Task description
Copy out all of the lines below exactly; the pictures do not belong in the copy.

Information shown
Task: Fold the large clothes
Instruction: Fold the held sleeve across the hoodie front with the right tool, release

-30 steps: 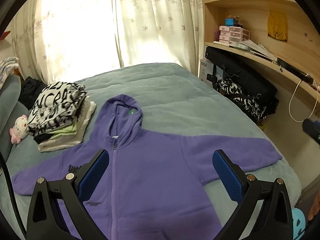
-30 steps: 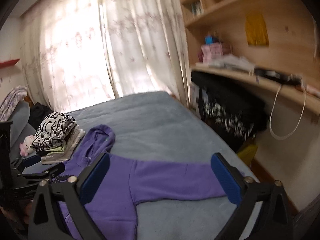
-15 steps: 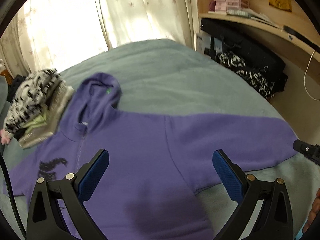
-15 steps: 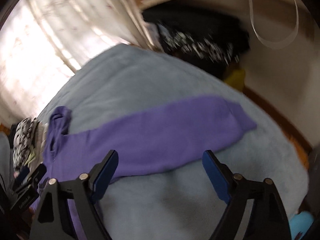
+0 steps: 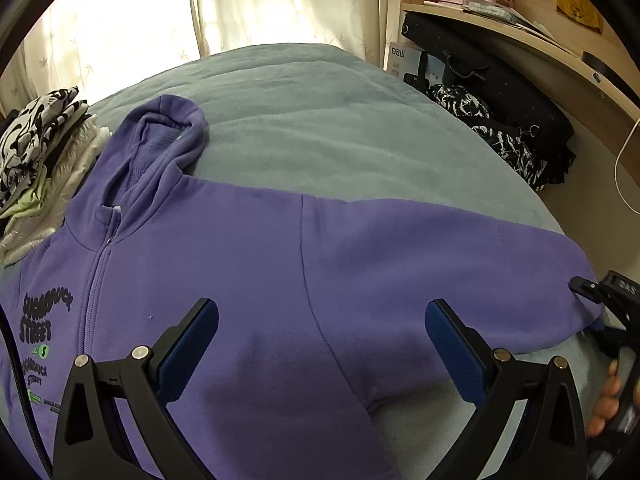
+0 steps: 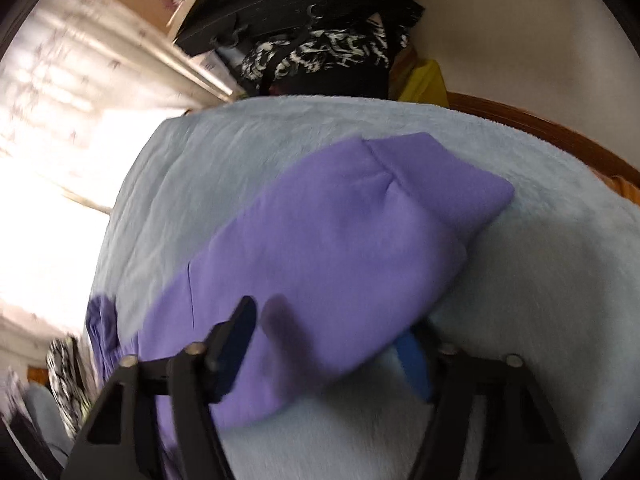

Response box
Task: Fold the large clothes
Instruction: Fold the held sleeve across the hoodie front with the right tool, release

-30 steps: 
-30 steps: 
-15 steps: 
-15 steps: 
+0 steps: 
+0 steps: 

The output returned above is complete.